The Art of Inspiring : Akanksha Foundation

It was this time, last year. My big 30th birthday. And I had got the best present ever, when I wrote this.

Akanksha, someone once told me the closest they can come to explaining that word in English is ambition. A quick search on the internet and you see words like ‘desire’ and ‘want’ explaining Akanksha. Desire and want, are about yourself, to me they sound selfish. Ambition, does have a slight negative tone, smelling of arrogance, lacking in soul. All of these perceptions, connotations, synonyms are lost though, the moment you see the amazing work that the Akanksha Foundation is doing in India.

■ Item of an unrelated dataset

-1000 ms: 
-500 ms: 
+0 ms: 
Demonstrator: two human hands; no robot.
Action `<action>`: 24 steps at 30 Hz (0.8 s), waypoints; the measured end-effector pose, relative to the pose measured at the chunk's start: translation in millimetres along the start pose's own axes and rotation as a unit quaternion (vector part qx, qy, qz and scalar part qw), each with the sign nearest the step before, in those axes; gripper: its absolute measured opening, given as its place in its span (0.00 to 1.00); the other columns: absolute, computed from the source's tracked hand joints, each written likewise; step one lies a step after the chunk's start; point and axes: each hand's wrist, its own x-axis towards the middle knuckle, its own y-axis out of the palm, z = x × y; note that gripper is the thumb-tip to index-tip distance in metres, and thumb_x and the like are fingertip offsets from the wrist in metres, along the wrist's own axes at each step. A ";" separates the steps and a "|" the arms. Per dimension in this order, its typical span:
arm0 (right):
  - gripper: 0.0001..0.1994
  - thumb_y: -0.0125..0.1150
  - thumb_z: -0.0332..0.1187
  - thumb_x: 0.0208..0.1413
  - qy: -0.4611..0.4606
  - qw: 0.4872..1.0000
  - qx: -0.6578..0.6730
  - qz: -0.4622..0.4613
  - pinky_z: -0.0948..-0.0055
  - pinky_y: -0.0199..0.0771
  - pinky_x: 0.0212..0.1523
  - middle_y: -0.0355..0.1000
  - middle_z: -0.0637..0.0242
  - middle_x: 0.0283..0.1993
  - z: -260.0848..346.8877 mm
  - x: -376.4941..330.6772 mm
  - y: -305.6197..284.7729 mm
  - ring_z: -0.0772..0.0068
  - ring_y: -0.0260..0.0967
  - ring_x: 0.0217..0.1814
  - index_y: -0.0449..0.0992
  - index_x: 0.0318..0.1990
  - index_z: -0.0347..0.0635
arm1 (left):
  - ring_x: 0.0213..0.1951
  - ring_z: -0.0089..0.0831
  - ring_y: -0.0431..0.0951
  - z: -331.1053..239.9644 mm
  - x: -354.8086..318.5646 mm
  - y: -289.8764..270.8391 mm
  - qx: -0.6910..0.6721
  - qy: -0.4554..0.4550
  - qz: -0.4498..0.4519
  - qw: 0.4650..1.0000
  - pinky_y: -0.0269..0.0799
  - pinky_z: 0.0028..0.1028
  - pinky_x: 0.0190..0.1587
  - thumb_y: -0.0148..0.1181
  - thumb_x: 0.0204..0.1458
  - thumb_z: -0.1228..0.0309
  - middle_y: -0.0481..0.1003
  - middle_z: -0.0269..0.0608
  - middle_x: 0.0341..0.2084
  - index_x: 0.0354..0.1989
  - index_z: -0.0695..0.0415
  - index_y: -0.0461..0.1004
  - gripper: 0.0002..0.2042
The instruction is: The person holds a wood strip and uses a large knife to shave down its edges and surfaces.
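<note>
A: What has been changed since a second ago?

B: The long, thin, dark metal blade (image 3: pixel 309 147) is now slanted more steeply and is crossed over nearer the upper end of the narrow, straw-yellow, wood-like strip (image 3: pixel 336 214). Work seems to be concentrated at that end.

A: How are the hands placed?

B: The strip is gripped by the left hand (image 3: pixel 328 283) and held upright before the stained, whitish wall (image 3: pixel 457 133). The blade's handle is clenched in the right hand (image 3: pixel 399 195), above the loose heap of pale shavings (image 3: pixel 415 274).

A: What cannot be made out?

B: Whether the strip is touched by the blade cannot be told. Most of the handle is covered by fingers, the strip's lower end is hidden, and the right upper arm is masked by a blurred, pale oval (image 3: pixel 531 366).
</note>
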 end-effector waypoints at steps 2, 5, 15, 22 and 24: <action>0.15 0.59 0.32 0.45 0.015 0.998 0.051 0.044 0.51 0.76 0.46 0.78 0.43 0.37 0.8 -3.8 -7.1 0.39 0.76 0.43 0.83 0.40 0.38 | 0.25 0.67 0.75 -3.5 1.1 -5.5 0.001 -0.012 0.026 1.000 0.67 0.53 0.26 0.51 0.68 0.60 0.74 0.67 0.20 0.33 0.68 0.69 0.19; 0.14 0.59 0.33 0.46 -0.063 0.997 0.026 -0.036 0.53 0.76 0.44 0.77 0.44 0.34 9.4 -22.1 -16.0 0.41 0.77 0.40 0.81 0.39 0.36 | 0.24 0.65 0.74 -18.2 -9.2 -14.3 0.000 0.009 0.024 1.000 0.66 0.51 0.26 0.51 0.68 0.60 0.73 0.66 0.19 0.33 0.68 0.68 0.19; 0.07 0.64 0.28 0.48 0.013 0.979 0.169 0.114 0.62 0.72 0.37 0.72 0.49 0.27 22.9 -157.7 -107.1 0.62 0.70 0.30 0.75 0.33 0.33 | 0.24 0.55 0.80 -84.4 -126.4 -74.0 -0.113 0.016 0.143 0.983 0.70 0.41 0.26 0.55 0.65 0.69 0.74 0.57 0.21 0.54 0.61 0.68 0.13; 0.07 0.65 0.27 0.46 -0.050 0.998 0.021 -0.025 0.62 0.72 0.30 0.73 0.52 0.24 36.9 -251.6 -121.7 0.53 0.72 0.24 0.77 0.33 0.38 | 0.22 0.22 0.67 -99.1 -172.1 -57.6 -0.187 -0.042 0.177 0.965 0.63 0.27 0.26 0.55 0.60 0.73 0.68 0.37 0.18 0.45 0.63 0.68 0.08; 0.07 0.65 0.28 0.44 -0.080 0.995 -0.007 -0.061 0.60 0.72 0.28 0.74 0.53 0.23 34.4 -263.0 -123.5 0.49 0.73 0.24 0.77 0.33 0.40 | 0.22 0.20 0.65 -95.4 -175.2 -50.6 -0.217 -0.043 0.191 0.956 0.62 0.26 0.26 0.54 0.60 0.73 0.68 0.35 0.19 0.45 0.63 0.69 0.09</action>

If you have lived in India, and are remotely interested in NGOs working with children, chances are you’ve heard of them. I had too. And found it inspiring. And then I read about the founder, Shaheen Mistry’s journey in the Rashmi Bansal book, ‘I have a dream‘ and I was blown away! The determination, the belief and the simplicity in her thought “in today’s world, how can the idea of basic education be revolutionary?” was beyond inspiring!

IMG_1610 Art for Akanksha, is their initiative to provide the Akanksha kids an opportunity to get specialised education in arts. They design and produce a fantastic range of products and market them under the Akanksha brand. In my most precious birthday present until now, I got a chance to spend a day at one of their art workshops at their center in Worli, Mumbai.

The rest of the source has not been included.